On July 12, 2015, Elena Daly was packing for a family vacation when she walked into her 16-year-old son’s room and found him unconscious. Her son, Max, had overdosed on opioids, aspirated vomit and fallen into a coma.

By that point, Max had struggled with addiction for about three years. He had tried medication, therapy and residential treatment programs in France, where the family lives, as well as in the United States and the United Kingdom. In fact, his July relapse occurred just days after returning home from a six-month stint in an inpatient rehab program. The coma lasted three days and worsened a pre-existing movement disorder to a degree where Max was unable to attend high school. “I couldn’t hold a pen without throwing it across the room or hold a cup of coffee without spilling it on myself,” he recently recalled.

Max’s struggles with opioid use are not unusual: An estimated 40 to 60 percent of people who have an addiction experience relapse after treatment.

Some researchers have suggested that a substantial portion of those who relapse suffer from what might be considered a “treatment-resistant” form of the disorder, though that condition is not formally recognized as a medical diagnosis.

In recent years, scientists have explored treating these intractable cases of opioid dependence with deep brain stimulation (DBS), an intervention that entails surgically implanting an electrode into a precisely determined region of the brain, where it delivers regular pulses to control problematic electric signals. The surgery has proved effective for neurological conditions such as Parkinson’s disease and essential tremor, a disorder that can cause a person’s limbs, head, trunk and voice to quake.

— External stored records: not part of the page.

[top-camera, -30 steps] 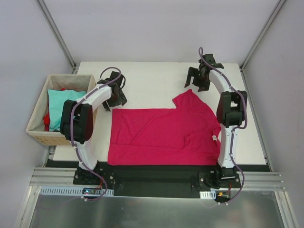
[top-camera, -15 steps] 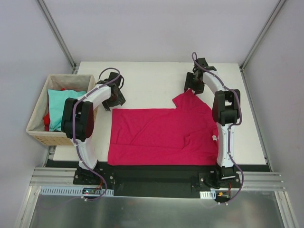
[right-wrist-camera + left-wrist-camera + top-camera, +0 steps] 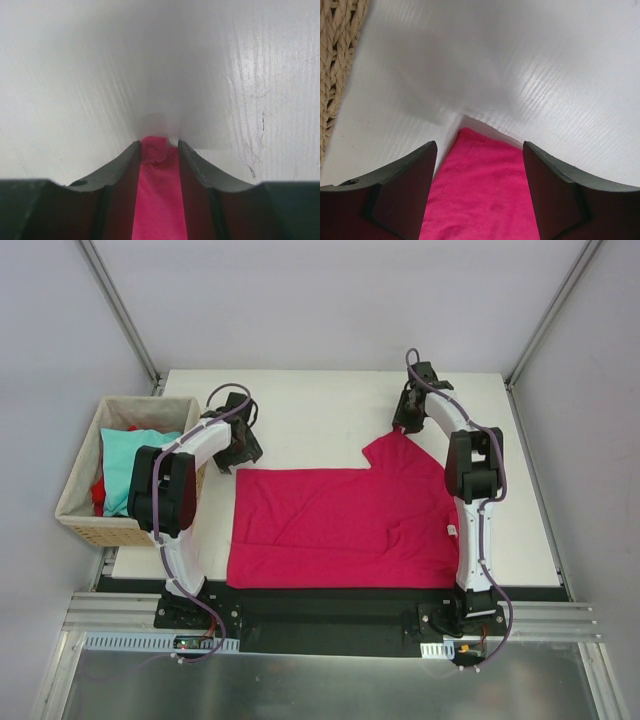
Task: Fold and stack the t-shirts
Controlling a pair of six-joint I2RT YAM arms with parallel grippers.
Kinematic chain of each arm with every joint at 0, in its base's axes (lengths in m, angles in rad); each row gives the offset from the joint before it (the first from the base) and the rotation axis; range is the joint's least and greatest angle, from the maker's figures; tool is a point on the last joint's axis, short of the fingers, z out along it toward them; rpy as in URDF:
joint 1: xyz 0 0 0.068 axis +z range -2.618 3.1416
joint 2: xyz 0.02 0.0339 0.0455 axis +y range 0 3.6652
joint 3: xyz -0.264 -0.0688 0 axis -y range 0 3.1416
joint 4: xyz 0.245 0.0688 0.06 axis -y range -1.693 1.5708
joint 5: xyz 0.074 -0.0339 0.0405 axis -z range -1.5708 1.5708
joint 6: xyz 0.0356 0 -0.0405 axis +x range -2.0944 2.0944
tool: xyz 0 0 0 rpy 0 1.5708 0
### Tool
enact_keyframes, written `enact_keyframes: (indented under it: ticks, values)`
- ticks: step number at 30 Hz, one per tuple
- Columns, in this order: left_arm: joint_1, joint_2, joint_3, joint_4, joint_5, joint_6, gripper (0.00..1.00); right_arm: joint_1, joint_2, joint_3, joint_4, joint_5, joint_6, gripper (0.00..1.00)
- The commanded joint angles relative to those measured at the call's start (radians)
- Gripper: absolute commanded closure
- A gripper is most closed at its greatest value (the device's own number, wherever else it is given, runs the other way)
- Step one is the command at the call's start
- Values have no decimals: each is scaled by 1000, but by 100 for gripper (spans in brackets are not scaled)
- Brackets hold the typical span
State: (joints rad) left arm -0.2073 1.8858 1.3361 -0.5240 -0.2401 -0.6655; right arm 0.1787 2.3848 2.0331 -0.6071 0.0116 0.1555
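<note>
We see the crimson-magenta t-shirt [image 3: 340,525] spread flat on the table [image 3: 310,400]. Our right gripper [image 3: 158,145] sits at the tip of its far right sleeve, jaws drawn narrow and pinching a bunched bit of that cloth. Our left gripper [image 3: 479,146] stands wide apart astride the shirt's far left corner, gripping nothing. The light teal t-shirt [image 3: 125,465] lies in the wicker basket [image 3: 80,480].
</note>
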Motion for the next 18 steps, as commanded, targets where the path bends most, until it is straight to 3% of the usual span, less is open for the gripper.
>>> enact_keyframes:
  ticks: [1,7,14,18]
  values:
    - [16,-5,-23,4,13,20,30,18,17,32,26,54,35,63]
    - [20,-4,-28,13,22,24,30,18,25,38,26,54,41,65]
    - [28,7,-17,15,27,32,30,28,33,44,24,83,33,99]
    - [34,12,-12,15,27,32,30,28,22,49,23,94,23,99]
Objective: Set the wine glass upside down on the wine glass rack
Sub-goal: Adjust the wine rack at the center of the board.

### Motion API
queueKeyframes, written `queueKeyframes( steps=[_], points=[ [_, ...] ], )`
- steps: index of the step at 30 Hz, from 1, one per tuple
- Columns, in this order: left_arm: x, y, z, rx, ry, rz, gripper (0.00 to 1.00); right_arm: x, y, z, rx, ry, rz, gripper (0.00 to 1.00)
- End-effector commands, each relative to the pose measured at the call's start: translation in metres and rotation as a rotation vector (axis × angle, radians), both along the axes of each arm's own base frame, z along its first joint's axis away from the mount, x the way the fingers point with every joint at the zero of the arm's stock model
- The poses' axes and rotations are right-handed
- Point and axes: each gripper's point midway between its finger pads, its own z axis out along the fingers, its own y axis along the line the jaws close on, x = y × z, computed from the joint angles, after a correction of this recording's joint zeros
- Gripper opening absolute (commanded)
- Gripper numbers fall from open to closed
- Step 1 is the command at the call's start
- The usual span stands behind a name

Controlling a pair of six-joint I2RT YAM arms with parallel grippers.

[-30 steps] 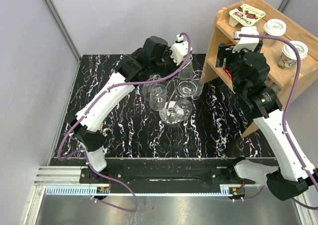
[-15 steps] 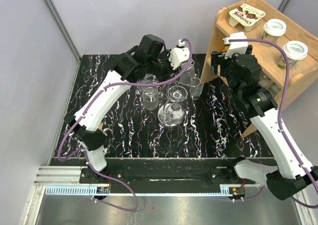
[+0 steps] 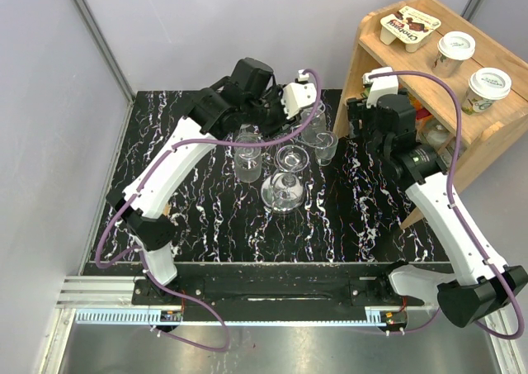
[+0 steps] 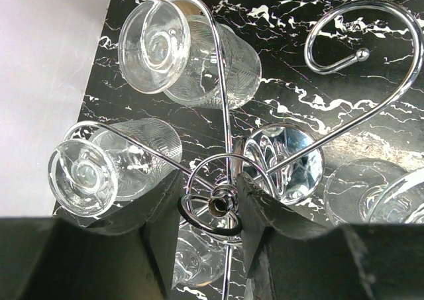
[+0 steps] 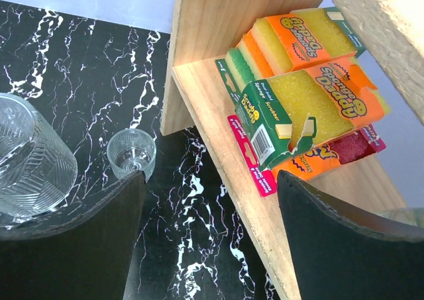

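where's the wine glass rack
Top view: the wine glass rack stands mid-table, left of the wooden shelf, its top ring inside the left gripper.

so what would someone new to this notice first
Probably the chrome wine glass rack in the middle of the black marbled table, with ribbed glasses hanging upside down from its curled arms. The left tool is closed on its hub, and bright orange-and-yellow sponge packs sit in the wooden shelf at the right.
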Motion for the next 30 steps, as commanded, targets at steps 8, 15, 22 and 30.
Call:
queueKeyframes(
  steps=[8,15,22,30],
  points=[
    [0.018,0.006,0.011,-0.069,-0.014,0.3,0.0,-0.002,-0.005,0.009,0.049,-0.031,-0.009,0.85],
    [0.024,0.004,-0.001,-0.072,0.003,0.385,0.0,-0.005,-0.006,0.005,0.051,-0.02,-0.008,0.86],
    [0.026,0.003,-0.007,-0.088,0.015,0.412,0.0,-0.006,-0.007,0.007,0.05,-0.025,-0.005,0.86],
    [0.024,0.015,0.016,-0.122,-0.042,0.433,0.0,-0.007,-0.007,0.003,0.046,-0.016,-0.003,0.86]
  ],
)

But for researchers attempting to study its efficacy for addiction, the procedure’s invasiveness and cost—typically in the hundreds of thousands of dollars—have raised steep hurdles. Work in the field has largely been limited to one-off treatments and small studies with one or a few participants, making it tough to ascertain how many people globally have received the treatment or how successful it has been for them.

“You’re in an entirely different world of claim-making and what it means to establish a scientific fact at that point,” said anthropologist Danielle Carr of the University of California, Los Angeles, who argues that such minuscule studies are limited in their value to the broader population. Carr is among a chorus of researchers who have questioned the wisdom of investing funding and effort into an unproven intervention that, even if successful, likely could not be deployed at scales large enough to curb an opioid crisis that claims more than 100,000 lives each year in the U.S. alone.

For patients like Max Daly, however, there is a different calculus to consider—one in which the procedure’s costs and health risks can seem small relative to the burden of a debilitating substance use disorder. In 2019, Elena was in California to teach a course at Stanford Law School when she heard from doctors who suggested that Max could receive the implant as part of a procedure to help his movement disorder. That year, clinicians at Stanford University implanted three electrodes in Max’s brain: two for his movement disorder and one for addiction. He says that his opioid cravings have subsided since the procedure, although he has once relapsed to using methamphetamine. His movement disorder is barely noticeable; his hands are steady when he tugs his shirt collar to his shoulder, revealing the bulky battery that powers the implants.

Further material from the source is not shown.